Abstract

Drug resistance in human cancer cells is one of the most, if not the most, important factors that prevents the successful treatment of cancer in patients. At the time of diagnosis, many tumors are not curable and often not responsive to cancer chemotherapy drugs. The majority of tumors, that are curable with chemotherapy, such as acute lymphocytic leukemia, Burkitt’s lymphoma, Hodgkin’s disease, choriocarcinoma, and aggressive lymphomas with diffuse histology, tend to occur in younger patients. The tumors that occur predominately in older patients, such as colorectal, lung, breast, and prostate, tend to be less responsive and less curable with chemotherapy alone. The etiology of these tumors is probably related to long-term carcinogen exposure, and this may explain the predominance in older patients.
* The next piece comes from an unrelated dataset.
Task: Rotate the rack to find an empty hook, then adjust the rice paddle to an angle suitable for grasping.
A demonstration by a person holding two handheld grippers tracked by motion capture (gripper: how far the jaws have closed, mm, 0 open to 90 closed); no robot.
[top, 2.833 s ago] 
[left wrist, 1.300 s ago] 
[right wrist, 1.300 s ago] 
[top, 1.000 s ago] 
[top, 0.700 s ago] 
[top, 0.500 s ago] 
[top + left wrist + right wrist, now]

The mechanisms underlying this form of resistance are not completely understood, but work by Fairchild et al. [1] demonstrated remarkable similarities between the biochemical characteristics of de novo drug resistance in carcinogen-induced rat liver cancer cells and in multidrug-resistant human breast cancer cells. Thus, there may be similar mechanisms between carcinogen-induced drug resistance, which occurs more commonly in the elderly, and multidrug resistance that develops through exposure to anticancer drugs.